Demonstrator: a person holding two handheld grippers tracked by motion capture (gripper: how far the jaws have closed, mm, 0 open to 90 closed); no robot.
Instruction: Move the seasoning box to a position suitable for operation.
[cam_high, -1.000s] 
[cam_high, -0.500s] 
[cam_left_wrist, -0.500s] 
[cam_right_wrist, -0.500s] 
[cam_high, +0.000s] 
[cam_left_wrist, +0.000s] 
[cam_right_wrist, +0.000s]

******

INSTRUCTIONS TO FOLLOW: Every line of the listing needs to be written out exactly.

WRITTEN SOLUTION:
Demonstrator: a person holding two handheld grippers tracked by motion capture (gripper: how far the jaws have closed, mm, 0 open to 90 closed); no robot.
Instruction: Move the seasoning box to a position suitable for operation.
[cam_high, -1.000s] 
[cam_high, -0.500s] 
[cam_left_wrist, -0.500s] 
[cam_right_wrist, -0.500s] 
[cam_high, +0.000s] 
[cam_left_wrist, +0.000s] 
[cam_right_wrist, +0.000s]

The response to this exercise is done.